Aspirin menghambat produksi prostaglandin dengan menghambat enzim COX-2. Molekul


aspirin menempel pada enzim COX-2.Penempelan ini menghambat enzim melakukan reaksi
kimia. Bila tidak ada reaksi kimia yang dihasilkan, tidak ada pesan ditransmisikan ke otak untuk
memproduksi prostaglandin. Dengan tidak diproduksinya prostaglandin, rasa sakit kepala dapat
dikurangi atau bahkan dihilangkan sama sekali.

Dosis aspirin bervariasi sesuai dengan intensitas rasa sakit yang dirasakan. Biasanya dosis
normal adalah 324 mg setiap empat jam. Untuk sakit kepala berat, Anda dapat mengambil
hingga 648 mg aspirin setiap empat jam. Disarankan tidak mengonsumsi lebih dari 48 tablet
dalam jangka waktu dua puluh empat jam.

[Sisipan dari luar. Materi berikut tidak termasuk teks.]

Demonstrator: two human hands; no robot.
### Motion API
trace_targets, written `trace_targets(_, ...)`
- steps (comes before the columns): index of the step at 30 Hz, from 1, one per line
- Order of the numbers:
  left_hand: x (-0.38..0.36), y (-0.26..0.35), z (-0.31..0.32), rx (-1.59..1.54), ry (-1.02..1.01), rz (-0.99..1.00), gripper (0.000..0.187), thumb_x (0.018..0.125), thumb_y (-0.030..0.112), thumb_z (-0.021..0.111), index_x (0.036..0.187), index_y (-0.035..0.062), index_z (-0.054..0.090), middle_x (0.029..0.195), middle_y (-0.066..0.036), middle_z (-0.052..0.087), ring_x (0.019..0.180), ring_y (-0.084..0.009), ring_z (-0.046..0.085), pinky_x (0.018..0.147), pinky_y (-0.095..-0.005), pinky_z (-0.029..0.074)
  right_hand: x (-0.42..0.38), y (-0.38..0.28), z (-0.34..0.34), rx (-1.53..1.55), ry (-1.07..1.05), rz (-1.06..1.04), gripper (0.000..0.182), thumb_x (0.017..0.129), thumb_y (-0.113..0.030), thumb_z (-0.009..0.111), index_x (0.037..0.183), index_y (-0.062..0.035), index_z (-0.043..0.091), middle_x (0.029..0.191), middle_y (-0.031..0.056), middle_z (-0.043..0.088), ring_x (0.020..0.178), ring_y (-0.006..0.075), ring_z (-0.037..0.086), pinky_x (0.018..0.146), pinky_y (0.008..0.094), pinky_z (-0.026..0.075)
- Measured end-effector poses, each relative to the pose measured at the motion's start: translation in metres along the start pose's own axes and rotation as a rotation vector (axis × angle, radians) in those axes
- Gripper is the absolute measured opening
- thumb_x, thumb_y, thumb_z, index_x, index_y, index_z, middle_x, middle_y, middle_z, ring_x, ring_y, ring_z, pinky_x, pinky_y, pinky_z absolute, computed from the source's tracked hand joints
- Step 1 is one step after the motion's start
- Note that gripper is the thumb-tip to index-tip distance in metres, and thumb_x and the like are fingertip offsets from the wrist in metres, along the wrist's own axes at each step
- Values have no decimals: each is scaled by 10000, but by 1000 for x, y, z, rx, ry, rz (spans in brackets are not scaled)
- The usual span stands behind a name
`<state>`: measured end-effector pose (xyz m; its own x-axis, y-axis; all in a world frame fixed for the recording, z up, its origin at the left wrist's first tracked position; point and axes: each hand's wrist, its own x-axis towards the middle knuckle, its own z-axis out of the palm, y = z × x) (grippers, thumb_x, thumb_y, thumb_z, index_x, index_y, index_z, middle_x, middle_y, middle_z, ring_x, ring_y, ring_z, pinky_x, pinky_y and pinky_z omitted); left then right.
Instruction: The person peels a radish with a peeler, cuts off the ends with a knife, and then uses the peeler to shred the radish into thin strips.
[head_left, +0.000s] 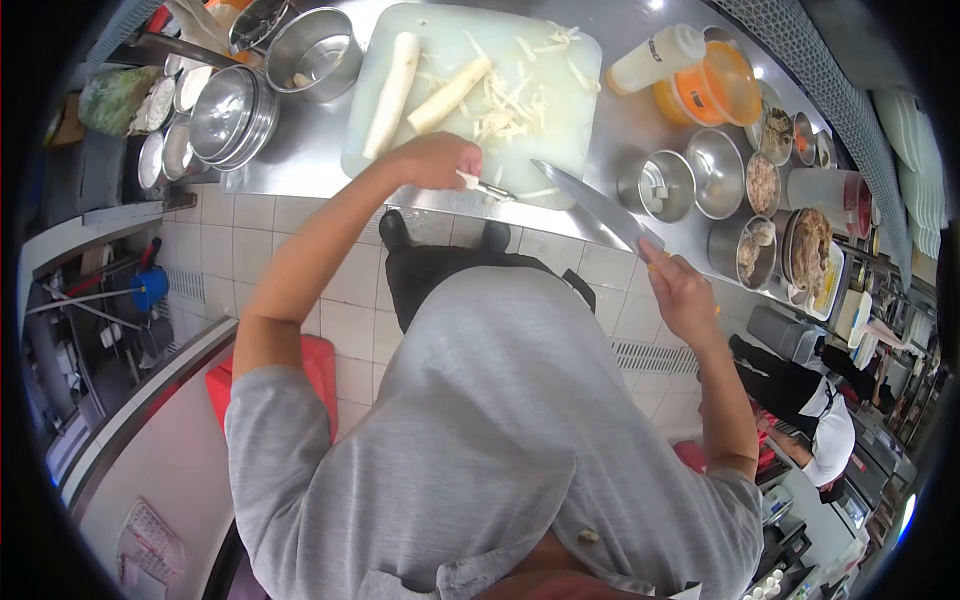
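Note:
My left hand (440, 162) is closed on a small peeler (488, 188) at the near edge of the white cutting board (365, 110). My right hand (680, 290) grips the handle of a large knife (600, 205), whose blade points up and left, its tip over the board's near right edge. On the board lie a long pale peeled root (393, 95) and a shorter pale piece (450, 95), side by side. Pale peelings (510, 110) are scattered to their right.
Steel bowls (232, 115) and a pot (315, 55) stand left of the board. On the right are a squeeze bottle (655, 60), an orange container (720, 85), a steel pot with white pieces (665, 185) and several food containers. Another person (830, 435) is at far right.

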<state>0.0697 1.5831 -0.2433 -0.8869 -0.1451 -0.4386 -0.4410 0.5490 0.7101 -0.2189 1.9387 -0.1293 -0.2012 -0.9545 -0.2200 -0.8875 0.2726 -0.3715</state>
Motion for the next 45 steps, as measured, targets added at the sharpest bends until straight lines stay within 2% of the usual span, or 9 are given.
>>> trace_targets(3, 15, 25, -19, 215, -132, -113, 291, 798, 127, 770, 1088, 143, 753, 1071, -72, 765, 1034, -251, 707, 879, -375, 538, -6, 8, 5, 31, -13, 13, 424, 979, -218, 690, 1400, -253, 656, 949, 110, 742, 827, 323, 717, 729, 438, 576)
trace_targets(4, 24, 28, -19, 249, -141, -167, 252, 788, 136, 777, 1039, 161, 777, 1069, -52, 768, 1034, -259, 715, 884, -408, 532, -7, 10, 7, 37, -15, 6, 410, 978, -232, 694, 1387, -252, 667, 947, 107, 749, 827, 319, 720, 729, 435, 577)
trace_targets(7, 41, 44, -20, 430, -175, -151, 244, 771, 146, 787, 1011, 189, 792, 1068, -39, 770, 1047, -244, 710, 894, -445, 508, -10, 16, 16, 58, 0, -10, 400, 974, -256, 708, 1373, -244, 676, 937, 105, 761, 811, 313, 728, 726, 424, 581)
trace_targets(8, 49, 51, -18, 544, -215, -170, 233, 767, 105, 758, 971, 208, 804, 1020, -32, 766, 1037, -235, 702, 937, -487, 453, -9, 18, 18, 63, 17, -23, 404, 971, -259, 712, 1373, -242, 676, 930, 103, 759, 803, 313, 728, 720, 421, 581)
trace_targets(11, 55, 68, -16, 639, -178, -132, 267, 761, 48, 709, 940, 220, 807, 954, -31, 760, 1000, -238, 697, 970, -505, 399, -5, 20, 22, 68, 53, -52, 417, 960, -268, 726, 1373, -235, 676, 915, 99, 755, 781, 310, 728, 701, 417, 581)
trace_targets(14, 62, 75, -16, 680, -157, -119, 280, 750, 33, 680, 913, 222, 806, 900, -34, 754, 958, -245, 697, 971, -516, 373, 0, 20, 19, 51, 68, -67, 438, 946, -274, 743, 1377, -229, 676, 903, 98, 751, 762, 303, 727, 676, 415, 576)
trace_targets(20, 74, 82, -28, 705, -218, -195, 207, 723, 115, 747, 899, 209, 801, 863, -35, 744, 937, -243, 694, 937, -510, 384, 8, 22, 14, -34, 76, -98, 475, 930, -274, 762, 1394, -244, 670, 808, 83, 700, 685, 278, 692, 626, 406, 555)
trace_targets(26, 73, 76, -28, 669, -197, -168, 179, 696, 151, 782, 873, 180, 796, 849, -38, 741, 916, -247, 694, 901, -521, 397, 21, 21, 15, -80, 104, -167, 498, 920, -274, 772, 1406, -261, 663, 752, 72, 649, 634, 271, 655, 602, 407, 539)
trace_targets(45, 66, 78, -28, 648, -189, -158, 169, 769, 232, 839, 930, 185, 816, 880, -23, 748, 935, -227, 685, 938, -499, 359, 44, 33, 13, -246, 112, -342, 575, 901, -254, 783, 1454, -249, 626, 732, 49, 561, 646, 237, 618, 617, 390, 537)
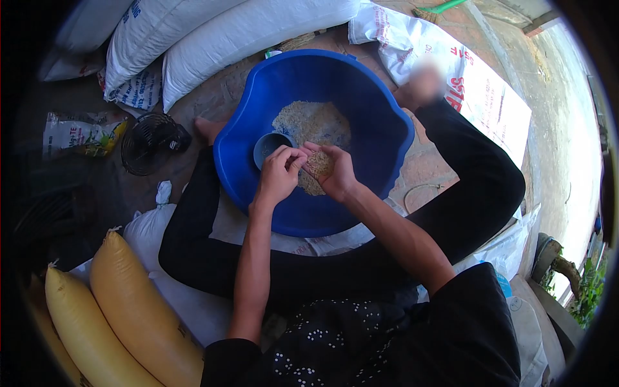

Anak-anak di bawah usia dua belas tahun harus
berkonsultasi dengan dokter sebelum mengonsumsi aspirin.
BAB III

PENUTUP

3.1. Kesimpulan

1. AINS (Anti Inflamasi Non Steroid) adalah suatu golongan obat yang memiliki khasiat
analgesik (pereda nyeri), anti piretik (penurun panas), dan anti inflamasi (anti radang).

2. Obat ini mempunyai sifat mampu mengurangi nyeri, demam dengan inflamasi, dan yang
disertai dengan gangguan inflamasi nyeri lainnya.

3. AINS menghambat enzim cyclooxygenase (COX) sehingga konversi asam arakidonat


menjadi PGG2 terganggu.

4. Asam mefenamat dan Meklofenamat, Diklofenak, Ibuprofen, Fenbufen, Indometasin,


Piroksikam dan Meloksikam, Salisilat, Diflunsial, Fenilbutazon dan Oksifenbutazon.

DAFTAR PUSTAKA

Priyanto, 2010. Farmakologi Dasar. Leskonfi. Jakarta.

Tjay, T.H,. dan Kirana, R,. 2008. Obat-obat Penting. PT Gramedia. Jakarta.